Segment Open

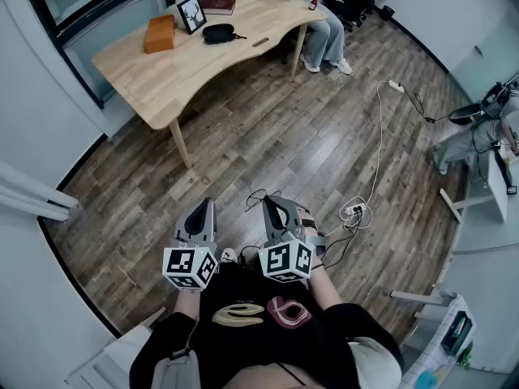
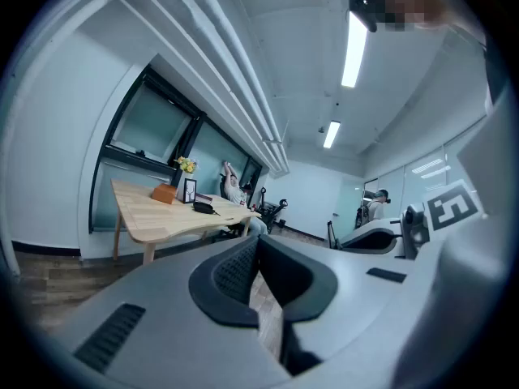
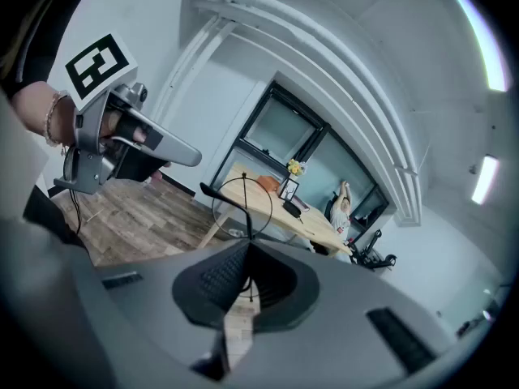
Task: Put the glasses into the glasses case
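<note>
Black thin-wire round-rimmed glasses [image 3: 243, 205] pinched in right gripper [image 3: 246, 248].

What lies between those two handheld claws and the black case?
In the head view, only wood floor and bare tabletop separate the left gripper and right gripper from the glasses case.
</note>
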`<state>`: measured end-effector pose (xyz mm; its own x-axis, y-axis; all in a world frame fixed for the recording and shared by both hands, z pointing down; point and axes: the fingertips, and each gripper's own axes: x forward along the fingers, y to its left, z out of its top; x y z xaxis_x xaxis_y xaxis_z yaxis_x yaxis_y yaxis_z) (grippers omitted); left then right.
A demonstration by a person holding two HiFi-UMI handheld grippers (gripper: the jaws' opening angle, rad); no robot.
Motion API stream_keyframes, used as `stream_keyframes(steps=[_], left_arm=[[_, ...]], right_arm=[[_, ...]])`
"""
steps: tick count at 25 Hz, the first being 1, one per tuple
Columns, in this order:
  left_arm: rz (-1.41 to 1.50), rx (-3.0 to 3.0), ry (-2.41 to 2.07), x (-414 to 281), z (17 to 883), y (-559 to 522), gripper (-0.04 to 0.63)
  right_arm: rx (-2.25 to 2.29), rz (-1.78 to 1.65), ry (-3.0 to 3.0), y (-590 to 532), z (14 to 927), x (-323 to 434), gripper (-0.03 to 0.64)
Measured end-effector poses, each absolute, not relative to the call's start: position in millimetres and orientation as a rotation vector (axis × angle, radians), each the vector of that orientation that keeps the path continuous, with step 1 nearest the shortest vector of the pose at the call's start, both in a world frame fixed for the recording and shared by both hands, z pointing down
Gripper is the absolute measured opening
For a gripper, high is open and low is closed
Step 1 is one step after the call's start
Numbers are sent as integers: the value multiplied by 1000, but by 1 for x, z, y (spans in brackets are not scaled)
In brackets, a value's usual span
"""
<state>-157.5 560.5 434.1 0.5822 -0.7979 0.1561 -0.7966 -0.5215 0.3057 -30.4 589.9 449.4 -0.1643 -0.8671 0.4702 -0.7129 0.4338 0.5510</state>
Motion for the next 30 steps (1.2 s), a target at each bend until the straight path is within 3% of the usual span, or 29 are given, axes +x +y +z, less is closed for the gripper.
stream_keyframes(steps=[18,30], left_arm=[[39,2493,-1302,-180,441,546,18],[67,2432,-1459,-165,451,493,18]], right_arm=[[1390,-258,-1912,581,451,-47,12],[1299,-323,-1992,505,459,-28,12]])
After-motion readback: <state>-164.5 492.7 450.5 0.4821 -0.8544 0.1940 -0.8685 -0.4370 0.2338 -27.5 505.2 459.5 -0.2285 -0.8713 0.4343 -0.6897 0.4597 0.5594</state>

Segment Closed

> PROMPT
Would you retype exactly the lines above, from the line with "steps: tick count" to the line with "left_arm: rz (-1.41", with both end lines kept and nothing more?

> EXERCISE RESPONSE
steps: tick count at 25 Hz, the first being 1, one per tuple
Columns, in this order:
  left_arm: rz (-1.41 to 1.50), rx (-3.0 to 3.0), ry (-2.41 to 2.07), x (-414 to 281), z (17 to 883), y (-559 to 522), gripper (-0.04 to 0.63)

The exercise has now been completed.